费文秉顺着苏苏手指的方向一看,可不就是宁可碧嘛。
那小子穿着件新做的蓝布褂子,正缩着脖子往街角走,脚步轻快得像怕被人抓包。
“你在这儿等着,别乱动,俺过去问问。”费
文秉叮嘱完苏苏,大步就朝宁可碧走过去。
“文秉哥,别跟他废话!直接把他拎过来!”苏苏在后面喊。
“他肯定是瞒着二叔偷跑出来的,二叔早就不让他斗鹌鹑了!”
费文秉刚走到宁可碧身后,一把就攥住了他的后衣领。
“可碧,你这偷偷摸摸的,又来城里斗鹌鹑?”
宁可碧正一门心思往鹌鹑市钻,冷不丁被人拽住,吓得浑身一激灵,差点蹦起来。
“谁啊!”
回头一看是费文秉,才松了口气,又立马带上笑脸。
“姐夫!嗨,你可吓死俺了,俺还以为是俺爹找来了!”
“姐夫,俺都跟宋凤梧约好了,今天要跟他的铁头鹌鹑比一场,你就让俺去吧,就这一次!”
“你去不去,可不是我说了算。

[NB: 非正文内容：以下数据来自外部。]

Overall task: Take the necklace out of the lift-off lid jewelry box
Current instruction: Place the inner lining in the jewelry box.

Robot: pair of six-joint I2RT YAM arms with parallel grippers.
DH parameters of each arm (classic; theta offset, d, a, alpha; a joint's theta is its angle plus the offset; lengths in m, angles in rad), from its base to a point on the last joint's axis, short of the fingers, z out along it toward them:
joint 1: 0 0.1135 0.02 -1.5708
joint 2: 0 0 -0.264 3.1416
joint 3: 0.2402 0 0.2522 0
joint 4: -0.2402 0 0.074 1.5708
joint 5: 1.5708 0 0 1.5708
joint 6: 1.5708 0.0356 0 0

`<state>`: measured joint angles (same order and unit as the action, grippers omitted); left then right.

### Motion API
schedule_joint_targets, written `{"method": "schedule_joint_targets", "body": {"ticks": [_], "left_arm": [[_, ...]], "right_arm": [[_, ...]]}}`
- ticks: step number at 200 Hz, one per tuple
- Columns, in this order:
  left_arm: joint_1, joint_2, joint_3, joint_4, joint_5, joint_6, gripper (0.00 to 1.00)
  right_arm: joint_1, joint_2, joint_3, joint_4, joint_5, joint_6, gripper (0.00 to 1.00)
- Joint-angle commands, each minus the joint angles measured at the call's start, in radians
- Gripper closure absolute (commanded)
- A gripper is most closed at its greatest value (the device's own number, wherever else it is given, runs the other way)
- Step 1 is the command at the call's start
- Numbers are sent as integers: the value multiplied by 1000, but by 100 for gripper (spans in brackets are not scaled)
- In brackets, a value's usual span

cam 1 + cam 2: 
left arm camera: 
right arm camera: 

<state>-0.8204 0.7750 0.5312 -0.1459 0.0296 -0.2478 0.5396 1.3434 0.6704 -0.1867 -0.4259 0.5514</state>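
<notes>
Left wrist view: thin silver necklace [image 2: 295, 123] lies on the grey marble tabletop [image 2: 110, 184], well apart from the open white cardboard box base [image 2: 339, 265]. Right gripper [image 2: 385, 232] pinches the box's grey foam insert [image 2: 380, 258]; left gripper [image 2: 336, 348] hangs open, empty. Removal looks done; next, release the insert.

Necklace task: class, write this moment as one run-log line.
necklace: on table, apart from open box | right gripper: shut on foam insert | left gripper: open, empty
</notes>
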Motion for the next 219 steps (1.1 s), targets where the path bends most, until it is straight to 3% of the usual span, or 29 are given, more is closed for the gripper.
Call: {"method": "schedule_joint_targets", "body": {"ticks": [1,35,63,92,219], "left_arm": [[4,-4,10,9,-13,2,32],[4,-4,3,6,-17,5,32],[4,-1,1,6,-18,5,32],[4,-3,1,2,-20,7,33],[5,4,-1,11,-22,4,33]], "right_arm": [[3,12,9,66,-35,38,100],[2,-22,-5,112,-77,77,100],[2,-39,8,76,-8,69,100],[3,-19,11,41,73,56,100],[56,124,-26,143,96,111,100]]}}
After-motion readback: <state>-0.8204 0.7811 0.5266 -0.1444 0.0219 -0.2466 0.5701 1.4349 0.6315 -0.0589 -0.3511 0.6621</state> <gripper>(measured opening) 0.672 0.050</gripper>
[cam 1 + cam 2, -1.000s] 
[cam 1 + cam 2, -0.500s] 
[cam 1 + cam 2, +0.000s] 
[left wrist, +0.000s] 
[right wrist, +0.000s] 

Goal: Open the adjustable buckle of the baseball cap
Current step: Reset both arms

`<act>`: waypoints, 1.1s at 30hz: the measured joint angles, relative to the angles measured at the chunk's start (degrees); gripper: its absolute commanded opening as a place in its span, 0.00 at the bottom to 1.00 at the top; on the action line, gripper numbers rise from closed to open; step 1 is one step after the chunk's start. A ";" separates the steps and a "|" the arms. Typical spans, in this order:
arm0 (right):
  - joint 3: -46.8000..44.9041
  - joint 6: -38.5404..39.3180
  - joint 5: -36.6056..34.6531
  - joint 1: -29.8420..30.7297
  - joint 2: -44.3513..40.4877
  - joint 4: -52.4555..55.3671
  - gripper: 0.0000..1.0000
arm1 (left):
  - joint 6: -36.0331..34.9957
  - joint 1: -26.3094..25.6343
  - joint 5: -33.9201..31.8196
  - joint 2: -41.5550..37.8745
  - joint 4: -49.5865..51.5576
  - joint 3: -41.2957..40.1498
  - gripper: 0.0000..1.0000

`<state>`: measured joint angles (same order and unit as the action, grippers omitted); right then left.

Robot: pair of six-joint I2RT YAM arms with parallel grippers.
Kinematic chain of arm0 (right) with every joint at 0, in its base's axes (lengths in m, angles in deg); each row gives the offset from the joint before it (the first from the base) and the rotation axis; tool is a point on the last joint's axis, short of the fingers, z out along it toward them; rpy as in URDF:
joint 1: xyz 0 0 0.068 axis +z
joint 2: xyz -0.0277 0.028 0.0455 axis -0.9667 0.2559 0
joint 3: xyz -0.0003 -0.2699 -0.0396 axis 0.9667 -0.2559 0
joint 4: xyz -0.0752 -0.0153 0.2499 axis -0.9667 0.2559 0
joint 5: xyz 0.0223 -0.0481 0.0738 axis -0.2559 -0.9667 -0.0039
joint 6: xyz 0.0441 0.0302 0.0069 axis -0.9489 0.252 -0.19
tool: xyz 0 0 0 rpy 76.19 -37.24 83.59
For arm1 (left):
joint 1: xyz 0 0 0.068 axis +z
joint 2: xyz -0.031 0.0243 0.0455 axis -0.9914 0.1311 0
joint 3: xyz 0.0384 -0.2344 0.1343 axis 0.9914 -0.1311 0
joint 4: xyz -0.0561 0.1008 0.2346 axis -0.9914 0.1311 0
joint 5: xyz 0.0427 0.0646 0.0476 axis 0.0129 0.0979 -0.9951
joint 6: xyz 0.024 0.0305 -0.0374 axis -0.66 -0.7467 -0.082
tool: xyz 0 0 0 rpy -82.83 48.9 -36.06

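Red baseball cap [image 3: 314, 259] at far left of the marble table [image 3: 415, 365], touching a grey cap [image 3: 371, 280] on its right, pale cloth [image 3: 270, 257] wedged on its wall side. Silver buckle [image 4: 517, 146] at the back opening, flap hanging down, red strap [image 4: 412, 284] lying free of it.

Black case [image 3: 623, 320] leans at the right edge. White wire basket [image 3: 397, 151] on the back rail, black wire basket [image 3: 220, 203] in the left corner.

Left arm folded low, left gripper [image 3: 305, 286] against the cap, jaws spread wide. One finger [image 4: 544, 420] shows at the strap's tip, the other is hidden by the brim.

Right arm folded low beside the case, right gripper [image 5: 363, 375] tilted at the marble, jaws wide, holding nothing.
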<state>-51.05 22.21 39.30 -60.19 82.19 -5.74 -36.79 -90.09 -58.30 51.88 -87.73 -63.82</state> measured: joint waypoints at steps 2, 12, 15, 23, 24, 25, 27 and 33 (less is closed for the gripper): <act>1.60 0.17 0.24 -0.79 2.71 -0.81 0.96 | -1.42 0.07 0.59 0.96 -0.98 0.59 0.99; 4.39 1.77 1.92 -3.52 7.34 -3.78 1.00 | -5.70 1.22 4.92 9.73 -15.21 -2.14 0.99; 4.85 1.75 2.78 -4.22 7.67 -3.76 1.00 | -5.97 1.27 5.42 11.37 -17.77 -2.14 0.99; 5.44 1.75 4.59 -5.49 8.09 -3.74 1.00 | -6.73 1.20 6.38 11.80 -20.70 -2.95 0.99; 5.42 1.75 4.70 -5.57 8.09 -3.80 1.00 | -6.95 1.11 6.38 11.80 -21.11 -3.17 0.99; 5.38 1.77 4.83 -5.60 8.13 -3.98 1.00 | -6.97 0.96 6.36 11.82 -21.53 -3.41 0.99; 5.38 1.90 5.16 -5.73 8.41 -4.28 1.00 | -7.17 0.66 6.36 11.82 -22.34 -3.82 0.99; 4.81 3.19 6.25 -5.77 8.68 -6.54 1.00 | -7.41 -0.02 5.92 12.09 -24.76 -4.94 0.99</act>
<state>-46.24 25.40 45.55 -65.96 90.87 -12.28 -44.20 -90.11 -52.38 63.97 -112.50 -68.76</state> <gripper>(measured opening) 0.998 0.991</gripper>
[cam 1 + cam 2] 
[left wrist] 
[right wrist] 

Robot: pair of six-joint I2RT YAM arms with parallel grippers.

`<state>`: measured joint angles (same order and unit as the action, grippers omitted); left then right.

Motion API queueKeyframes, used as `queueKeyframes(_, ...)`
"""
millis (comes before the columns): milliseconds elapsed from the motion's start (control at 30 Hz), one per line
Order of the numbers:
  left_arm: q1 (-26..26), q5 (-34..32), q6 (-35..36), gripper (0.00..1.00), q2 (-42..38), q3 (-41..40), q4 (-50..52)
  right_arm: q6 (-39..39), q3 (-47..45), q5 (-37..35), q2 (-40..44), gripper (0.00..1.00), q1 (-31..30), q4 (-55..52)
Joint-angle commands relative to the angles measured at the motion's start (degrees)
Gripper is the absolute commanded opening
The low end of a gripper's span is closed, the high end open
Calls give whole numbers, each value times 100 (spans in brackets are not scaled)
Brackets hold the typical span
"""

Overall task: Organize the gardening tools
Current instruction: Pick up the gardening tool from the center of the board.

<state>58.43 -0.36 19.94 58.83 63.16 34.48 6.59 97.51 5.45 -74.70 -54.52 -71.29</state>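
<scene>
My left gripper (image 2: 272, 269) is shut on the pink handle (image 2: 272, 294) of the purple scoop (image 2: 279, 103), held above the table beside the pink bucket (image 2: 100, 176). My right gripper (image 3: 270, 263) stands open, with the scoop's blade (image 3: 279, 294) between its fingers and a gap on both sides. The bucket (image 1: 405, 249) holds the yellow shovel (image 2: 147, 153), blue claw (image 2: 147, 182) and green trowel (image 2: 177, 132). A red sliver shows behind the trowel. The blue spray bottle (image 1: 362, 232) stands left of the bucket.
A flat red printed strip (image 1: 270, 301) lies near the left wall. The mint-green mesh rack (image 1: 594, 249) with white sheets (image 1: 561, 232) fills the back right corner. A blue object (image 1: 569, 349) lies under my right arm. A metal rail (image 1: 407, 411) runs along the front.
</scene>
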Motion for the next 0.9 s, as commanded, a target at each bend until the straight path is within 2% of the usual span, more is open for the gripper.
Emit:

”
费文秉挑了挑眉,指了指马车那边。
“你儿姐特意让俺把你拎过去,走吧。对了,这个宋凤梧,名字倒挺文雅。”
宁可碧一听二姐,立马蔫了,可他还想挣扎。
费文秉比他高大,攥着他衣领的手抓的死死的,他踮着脚挣了半天,也没挪开半步,只能被半拖半拽地往马车走。
“姐夫,轻点,勒得俺有点上不来气……”
宁可碧喘着气解释。
“宋凤梧说,他娘生他的时候,梦见一只凤凰落在梧桐树上,所以才给他起了这名。”
“哦?那倒是挺吉利。”
“幸好是凤凰落梧桐,要是梦见鸡落在芭蕉树上,那名字可就不太好听了。”
说着,手上稍一用力,直接把人拎到了苏苏面前。
苏苏一看见宁可碧,就叉着腰瞪他,气不打一处来。
“二叔早就跟你说了,不准再碰斗鹌鹑的事,你倒好,还敢偷跑出来!等俺回去告诉二叔,让他扒了你的皮!”
“姐!俺的好二姐!”宁可碧赶紧求饶,脸都白了。